Actually, me cubing in a train would be as well


----------



## Odin (Feb 13, 2009)

StefanPochmann said:


> Odin, is that supposed to be an answer to my request? Because that's insufficient. At the very least, a definition of "Rubik's Cube puzzle" must be provided.



No. Its just the copyright Erno Rubik has on his little twisty puzzles. And sense it doesn’t go into much detail that’s more or less how people are able to make knock offs Of the "Rubik's Cube puzzle"....


----------



## masterofthebass (Feb 13, 2009)

Personally, I don't see how you can copyright a mechanism for a puzzle. That entire "intellectual property" statement is complete crap. All that says, is that Seven Towns owns the trademark of the Rubik's brand. Unless you look at the Rubik's cube as a sculpture (which I'm sure it can be looked at, but i don't really think it applies) there is no basis for a copyright to be placed on it. 


Maybe in the eye of Seven Towns, any 3x3 is a copyright infringement, but I highly doubt that is the case in actuality, since patents have been given to modified versions (i.e. Vcube). Just because you personally believe something, doesn't actually make it true. 


Also, James (the owner of cube4you) is very aware of patents. I talked to him recently about making a new puzzle, and the first thing he asked me was "does someone own the patent." Cube4You is not, in my opinion, a "knockoff" company, when it comes to making cubes.


----------



## Stefan (Feb 13, 2009)

masterofthebass said:


> Unless you look at the Rubik's cube as a sculpture (which I'm sure it can be looked at, but i don't really think it applies)


You mean like this?
http://www.patentlyo.com/patent/2004/11/rubiks_cube_r_a.html


----------



## Ton (Feb 13, 2009)

masterofthebass said:


> Personally, I don't see how you can copyright a mechanism for a puzzle. That entire "intellectual property" statement is complete crap. All that says, is that Seven Towns owns the trademark of the Rubik's brand. Unless you look at the Rubik's cube as a sculpture (which I'm sure it can be looked at, but i don't really think it applies) there is no basis for a copyright to be placed on it.
> 
> 
> Maybe in the eye of Seven Towns, any 3x3 is a copyright infringement, but I highly doubt that is the case in actuality, since patents have been given to modified versions (i.e. Vcube). Just because you personally believe something, doesn't actually make it true.
> ...


Well Wallmart thought they could make cubes, Rubik consider any cube with 9 clored patches as its property. Wallmart lost a law suit on this. It is not the patent that is protected it is the image. The cube as object is considered the trademark and may not be copied. I respect cube4you but I think they violate the Rubik copyrights/trademark


----------



## AvGalen (Feb 13, 2009)

StefanPochmann said:


> masterofthebass said:
> 
> 
> > Unless you look at the Rubik's cube as a sculpture (which I'm sure it can be looked at, but i don't really think it applies)
> ...


I think 7 Towns really thinks of the Rubiks cube as a form of art (and I don't think they are wrong in that). The patent on the mechanism is gone and now they protect their market with the copyright (SMART!)

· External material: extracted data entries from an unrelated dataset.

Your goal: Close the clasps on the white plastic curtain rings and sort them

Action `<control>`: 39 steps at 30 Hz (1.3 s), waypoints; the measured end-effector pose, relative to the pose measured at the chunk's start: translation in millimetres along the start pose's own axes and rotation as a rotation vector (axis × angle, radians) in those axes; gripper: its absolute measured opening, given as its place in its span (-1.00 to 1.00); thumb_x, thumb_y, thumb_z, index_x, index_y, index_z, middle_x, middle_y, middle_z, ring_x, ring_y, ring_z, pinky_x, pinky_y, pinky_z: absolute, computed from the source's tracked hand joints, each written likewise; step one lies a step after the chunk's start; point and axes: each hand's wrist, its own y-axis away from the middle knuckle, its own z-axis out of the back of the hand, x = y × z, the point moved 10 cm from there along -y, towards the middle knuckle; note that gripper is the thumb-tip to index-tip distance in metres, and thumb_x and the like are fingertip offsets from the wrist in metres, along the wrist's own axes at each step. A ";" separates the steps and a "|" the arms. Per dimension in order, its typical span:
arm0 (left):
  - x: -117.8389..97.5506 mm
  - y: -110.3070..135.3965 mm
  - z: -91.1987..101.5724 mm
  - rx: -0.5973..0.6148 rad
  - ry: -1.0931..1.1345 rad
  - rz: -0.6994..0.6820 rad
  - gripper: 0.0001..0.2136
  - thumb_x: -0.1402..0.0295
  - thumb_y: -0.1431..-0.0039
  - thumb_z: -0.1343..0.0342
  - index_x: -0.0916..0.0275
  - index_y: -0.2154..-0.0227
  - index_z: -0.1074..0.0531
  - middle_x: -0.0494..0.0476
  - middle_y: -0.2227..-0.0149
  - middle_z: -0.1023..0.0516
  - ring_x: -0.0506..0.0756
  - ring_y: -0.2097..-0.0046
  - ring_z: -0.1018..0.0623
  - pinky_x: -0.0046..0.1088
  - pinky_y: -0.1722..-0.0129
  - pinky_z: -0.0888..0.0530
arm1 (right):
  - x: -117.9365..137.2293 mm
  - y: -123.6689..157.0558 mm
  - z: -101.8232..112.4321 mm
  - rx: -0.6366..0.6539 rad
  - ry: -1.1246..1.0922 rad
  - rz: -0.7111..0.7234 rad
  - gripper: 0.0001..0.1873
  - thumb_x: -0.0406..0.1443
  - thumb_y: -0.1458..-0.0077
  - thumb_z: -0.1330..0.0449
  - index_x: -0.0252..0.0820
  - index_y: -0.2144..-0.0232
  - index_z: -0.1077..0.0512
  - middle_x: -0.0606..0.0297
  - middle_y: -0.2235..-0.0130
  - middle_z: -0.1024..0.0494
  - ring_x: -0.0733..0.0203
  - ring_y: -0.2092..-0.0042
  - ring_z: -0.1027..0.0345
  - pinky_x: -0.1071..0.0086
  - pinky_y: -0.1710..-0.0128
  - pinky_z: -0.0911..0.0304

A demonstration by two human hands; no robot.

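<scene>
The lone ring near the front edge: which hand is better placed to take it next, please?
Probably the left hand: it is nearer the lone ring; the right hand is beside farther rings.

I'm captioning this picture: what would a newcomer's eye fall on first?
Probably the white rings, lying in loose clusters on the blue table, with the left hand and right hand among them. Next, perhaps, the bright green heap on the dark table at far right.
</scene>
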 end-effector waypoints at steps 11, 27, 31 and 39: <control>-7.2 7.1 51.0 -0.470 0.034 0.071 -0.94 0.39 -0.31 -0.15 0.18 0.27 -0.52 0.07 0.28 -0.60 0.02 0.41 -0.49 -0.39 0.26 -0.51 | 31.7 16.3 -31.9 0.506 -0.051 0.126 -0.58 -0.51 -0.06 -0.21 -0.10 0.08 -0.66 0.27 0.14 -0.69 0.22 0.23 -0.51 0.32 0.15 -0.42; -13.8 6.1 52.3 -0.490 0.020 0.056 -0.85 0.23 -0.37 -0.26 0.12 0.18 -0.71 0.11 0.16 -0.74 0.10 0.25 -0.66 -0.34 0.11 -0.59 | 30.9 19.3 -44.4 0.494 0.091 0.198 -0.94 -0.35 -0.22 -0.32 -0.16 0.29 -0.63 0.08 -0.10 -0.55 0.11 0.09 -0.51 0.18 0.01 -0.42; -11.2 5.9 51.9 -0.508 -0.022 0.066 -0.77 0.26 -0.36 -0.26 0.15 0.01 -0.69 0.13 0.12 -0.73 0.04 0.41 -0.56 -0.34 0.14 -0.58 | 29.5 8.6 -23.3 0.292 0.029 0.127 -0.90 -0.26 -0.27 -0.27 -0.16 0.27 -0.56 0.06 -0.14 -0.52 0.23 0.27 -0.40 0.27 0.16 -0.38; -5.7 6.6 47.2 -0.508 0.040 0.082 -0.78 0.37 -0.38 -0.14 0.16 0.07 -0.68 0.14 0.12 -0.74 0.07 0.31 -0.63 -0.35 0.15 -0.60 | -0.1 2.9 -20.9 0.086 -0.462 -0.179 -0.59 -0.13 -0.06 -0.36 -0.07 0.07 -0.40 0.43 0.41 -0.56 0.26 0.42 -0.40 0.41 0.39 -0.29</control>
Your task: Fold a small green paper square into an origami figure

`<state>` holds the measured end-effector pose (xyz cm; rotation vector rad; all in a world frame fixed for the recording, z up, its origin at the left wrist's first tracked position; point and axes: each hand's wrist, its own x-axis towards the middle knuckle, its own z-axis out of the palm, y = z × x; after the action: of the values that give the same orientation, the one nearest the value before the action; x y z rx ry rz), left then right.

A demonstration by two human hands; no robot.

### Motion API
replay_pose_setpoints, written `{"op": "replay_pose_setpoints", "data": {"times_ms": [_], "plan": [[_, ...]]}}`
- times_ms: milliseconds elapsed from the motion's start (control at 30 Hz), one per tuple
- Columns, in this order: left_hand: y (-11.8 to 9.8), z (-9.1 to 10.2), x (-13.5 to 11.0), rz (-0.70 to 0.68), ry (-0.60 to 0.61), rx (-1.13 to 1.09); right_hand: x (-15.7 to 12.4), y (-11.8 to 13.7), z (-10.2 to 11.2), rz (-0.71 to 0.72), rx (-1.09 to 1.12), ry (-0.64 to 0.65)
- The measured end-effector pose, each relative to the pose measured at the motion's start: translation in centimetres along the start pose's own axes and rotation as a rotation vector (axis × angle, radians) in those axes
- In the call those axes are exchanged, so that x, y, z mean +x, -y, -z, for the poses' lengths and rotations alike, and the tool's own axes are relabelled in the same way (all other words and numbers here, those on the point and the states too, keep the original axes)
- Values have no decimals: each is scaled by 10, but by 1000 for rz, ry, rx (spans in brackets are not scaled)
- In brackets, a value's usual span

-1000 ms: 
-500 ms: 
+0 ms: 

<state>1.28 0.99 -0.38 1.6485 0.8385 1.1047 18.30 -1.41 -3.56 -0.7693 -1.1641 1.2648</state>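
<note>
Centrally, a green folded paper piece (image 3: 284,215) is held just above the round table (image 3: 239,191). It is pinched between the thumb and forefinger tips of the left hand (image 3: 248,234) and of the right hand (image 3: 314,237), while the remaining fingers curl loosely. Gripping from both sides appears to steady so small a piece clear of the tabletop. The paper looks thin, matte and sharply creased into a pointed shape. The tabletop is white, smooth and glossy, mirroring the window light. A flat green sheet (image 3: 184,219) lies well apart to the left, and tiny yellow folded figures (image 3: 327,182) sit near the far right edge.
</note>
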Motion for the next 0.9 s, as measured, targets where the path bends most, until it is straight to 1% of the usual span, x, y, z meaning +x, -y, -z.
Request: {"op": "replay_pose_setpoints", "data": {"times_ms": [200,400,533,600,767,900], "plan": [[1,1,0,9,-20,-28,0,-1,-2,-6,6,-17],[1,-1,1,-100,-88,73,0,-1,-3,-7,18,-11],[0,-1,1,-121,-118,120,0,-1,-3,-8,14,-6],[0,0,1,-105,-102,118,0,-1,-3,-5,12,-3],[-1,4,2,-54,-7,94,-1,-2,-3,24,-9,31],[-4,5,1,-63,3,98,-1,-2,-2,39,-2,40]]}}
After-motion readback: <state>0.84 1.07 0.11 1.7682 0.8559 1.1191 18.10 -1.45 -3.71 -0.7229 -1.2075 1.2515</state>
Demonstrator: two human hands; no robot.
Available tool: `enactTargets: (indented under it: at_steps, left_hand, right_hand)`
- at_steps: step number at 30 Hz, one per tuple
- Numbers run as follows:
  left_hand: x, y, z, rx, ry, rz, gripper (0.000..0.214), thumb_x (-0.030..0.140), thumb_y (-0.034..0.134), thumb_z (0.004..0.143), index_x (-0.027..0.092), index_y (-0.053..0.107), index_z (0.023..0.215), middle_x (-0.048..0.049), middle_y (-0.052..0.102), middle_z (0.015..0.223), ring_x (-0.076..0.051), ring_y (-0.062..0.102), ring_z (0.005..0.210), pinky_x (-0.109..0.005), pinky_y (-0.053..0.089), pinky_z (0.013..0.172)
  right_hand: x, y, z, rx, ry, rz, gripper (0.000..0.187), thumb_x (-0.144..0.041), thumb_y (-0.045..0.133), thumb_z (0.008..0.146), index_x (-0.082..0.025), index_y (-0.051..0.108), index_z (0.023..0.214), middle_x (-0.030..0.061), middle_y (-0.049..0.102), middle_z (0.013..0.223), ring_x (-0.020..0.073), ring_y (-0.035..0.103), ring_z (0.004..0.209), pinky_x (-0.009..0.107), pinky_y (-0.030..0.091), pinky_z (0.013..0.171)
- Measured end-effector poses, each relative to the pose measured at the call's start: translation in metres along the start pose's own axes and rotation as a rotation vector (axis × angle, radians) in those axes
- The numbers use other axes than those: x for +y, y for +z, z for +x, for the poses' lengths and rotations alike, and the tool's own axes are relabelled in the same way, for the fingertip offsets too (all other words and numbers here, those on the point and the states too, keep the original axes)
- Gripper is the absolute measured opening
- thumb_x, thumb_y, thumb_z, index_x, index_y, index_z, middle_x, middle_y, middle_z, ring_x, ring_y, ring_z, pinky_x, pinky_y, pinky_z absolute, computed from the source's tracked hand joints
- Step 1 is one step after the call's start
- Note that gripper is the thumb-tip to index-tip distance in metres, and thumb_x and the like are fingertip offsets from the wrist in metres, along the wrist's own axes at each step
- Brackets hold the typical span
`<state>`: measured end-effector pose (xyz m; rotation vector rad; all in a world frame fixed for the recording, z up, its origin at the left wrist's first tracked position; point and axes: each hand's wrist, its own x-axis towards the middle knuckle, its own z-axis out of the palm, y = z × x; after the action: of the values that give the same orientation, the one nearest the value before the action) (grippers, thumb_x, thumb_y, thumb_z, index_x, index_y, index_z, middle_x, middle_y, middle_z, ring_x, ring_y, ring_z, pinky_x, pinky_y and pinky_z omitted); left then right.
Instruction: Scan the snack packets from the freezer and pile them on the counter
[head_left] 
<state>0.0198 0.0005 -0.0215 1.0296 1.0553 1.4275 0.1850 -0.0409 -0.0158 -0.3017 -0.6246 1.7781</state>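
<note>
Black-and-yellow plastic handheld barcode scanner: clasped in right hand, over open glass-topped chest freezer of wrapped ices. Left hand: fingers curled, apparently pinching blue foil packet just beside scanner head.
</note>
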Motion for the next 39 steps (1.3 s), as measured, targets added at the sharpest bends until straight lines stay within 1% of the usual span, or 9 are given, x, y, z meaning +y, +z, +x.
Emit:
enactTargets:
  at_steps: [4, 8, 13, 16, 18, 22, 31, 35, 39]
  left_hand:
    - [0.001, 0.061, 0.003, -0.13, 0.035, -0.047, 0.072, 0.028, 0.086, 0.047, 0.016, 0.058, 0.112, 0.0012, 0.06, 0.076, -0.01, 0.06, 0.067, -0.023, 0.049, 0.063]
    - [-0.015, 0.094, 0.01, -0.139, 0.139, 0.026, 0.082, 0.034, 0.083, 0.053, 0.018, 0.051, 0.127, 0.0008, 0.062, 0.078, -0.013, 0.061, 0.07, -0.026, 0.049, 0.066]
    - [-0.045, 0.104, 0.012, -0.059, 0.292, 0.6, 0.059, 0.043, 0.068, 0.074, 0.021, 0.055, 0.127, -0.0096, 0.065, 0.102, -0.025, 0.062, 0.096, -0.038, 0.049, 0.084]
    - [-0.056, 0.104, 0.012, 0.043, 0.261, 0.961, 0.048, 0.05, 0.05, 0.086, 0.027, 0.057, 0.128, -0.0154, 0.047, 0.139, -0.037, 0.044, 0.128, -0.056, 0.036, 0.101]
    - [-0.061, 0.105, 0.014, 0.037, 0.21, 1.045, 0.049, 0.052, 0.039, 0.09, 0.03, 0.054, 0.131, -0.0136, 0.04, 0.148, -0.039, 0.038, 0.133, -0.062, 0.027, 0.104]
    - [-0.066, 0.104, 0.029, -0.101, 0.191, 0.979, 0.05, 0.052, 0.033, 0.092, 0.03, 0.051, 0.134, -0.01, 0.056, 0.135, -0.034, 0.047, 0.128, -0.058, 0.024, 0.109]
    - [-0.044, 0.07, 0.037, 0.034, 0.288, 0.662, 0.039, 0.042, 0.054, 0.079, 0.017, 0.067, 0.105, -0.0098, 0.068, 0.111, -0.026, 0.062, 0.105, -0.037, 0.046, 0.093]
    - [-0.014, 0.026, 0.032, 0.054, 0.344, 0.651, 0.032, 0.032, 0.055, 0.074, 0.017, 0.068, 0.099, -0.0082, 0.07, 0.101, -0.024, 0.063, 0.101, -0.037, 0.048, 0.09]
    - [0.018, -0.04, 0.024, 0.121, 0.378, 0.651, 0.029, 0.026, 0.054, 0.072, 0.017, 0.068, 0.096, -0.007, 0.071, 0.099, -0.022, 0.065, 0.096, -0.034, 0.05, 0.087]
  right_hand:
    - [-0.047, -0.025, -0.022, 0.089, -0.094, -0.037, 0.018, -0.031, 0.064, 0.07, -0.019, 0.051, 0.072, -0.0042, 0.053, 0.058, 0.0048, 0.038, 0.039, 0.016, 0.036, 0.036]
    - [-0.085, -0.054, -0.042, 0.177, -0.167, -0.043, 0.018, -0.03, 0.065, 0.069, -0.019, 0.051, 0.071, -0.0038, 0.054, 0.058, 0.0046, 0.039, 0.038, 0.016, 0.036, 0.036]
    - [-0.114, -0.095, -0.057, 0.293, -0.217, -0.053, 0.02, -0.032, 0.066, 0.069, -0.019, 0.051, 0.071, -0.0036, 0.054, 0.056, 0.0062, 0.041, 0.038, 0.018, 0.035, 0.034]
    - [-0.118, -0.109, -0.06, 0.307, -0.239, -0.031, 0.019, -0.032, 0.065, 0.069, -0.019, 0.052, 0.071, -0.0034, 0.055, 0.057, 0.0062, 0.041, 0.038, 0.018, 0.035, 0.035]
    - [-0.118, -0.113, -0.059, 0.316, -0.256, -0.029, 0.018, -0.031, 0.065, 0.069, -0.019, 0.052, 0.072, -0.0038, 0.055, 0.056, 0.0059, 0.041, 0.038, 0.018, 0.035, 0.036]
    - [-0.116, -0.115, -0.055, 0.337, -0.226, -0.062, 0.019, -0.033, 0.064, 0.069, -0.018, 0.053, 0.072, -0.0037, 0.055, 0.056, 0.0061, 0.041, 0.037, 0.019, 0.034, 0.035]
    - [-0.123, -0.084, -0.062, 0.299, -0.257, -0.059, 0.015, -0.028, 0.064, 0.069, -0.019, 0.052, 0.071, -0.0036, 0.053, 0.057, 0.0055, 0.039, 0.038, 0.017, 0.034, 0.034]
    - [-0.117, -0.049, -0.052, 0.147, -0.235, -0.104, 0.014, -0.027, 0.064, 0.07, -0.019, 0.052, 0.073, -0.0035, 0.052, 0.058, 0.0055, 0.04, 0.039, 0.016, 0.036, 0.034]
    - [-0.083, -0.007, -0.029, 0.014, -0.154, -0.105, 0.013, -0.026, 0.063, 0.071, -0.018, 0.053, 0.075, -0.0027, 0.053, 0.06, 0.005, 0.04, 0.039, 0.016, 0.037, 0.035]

But from Stefan's link, that might not be realistic. So just like Stefan, I am wondering if 7 Towns has an official copyright (and them claiming so on their website doesn't count)



> In a recent case (TrafFix), the Supreme Court ruled that items that were previously patented are generally considered functional. Because tradedress is only on nonfunctional features of an object, there can be no protection of previously patented elements


 
Ton, please keep patents, trademark and copyright seperate as they


----------



## Wacky (Feb 13, 2009)

http://www.faqs.org/rulings/rulings2006HQW480158.html

AFAIK trademark is only over a 3x3x3 with the standard colour scheme, and so the knock-off cubes with random colour schemes are fine.

However, that might imply that the people stickering their diys in the usual colour schemes or making youtube videos might be breaking copyright...? Not sure how fair use may/may not apply...

But back on topic there is obviously a current patent on the V-7 so a direct copy like this is clearly not legal.


----------



## Stefan (Feb 13, 2009)

Wacky said:


> there is obviously *a current patent* on the V-7 *so a direct copy like this is clearly not legal*.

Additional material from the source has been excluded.